If two BCMs are distribution-equivalent, as long as they are not separable-compatible, they will not be Bayesian distribution-equivalent [1]. Similar to previous methods based on functional causal models (FCMs), the BCMs as in GPLVM [1] and our work are assumed to be the underlying generating processes of the data. With non-separable-compatible BCMs, given enough data, we can estimate the underlying BCMs and identify the causal direction with the marginal likelihoods. The benefit of this approach is that BCMs can be designed to be flexible enough (while keeping non-separable-compatibility) to cover a broad spectrum of generating models, such as GPLVM [1] or Bayesian neural networks in our work. Therefore, your example of normalized linear Gaussian models do not lie into the scope of our BCMs which assume that the effect is generated via nonlinear Bayesian neural networks.

2. Performance over scalability results

Since we use the official implementations of the baselines, we do not believe a direct comparison of running time would be fair. Instead, we have opted to evaluate the computational complexity of our forward pass in App. B. However, for a rough comparison, on the AN dataset, our work only took around 3 minutes on a CPU configuration, whereas GPLVM required on average about 2 days 11 hours on 10 GPUs.

3. Causal sufficiency assumption

Thank you for your suggestion. Since our performance on the SIM-c (with confounders) is promising, relaxing the causal sufficiency assumption will be a potential direction of study for our future work.
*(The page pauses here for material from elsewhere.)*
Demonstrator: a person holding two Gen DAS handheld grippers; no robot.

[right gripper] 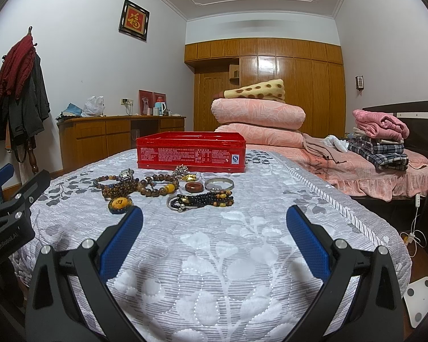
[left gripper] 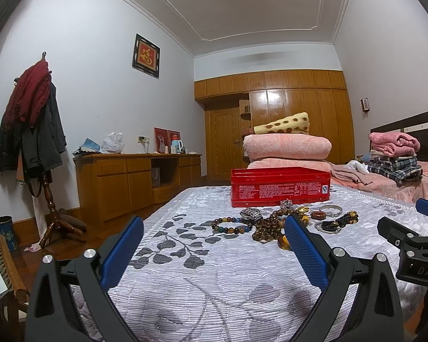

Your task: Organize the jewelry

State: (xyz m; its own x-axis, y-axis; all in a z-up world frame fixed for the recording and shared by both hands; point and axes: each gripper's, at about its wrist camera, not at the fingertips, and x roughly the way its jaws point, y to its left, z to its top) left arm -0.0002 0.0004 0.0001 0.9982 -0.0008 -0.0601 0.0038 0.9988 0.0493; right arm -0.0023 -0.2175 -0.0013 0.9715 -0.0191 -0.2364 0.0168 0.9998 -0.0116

[1] Dhir, A., Power, S., & Van Der Wilk, M. (2024). Bivariate Causal Discovery using Bayesian Model Selection. In ICML.

最终决定

This paper views bi-variate causal discovery as a model selection problem under Kolmogorov complexity, and proposes a practical approximation to it via a variational Bayesian approach based on the minimum description length principle. Specifically, the idea is to compare the compression code length of L(p(x)) + L(p(y|x)) vs L(p(y)) + L(p(x|y)), where the code for the marginal distribution is computed using a standard Gaussian distribution for entropic encoding, and the code length for the conditional distribution is computed via the variational lower-bound of a Bayesian neural network fitted to that conditional distribution. Experiments on various bi-variate causal discovery benchmarks show the proposed method's effectiveness when compared with a number of baseline approaches.

Reviewers found the proposed approach novel and the presentation is sound. They have a few questions regarding the gap between Kolmogorov complexity and MDL, as well as questions regarding the Bayesian neural network methodological designs. Author rebuttal has addressed most of these concerns.

I briefly read the paper and I personally think that the proposed is very interesting and should be presented to the causal ML community at ICML. The only major concern I have is regarding the entropic coding of the marginal distribution under standard Gaussian, which sounds like a crude approximation when the cause is non-Gaussian. However bi-variate causal discovery becomes easier when having non-Gaussian variables, and I guess this partly connects to the empirical observation that Gaussian entropic encoding seems already enough?

Also in Bayesian neural network literature, Laplace methods are empirically shown to perform better regarding model selection and hyper-parameter optimisation. It would be great to comment on this point since the authors choose variational lower-bound as the code length for the conditional distribution.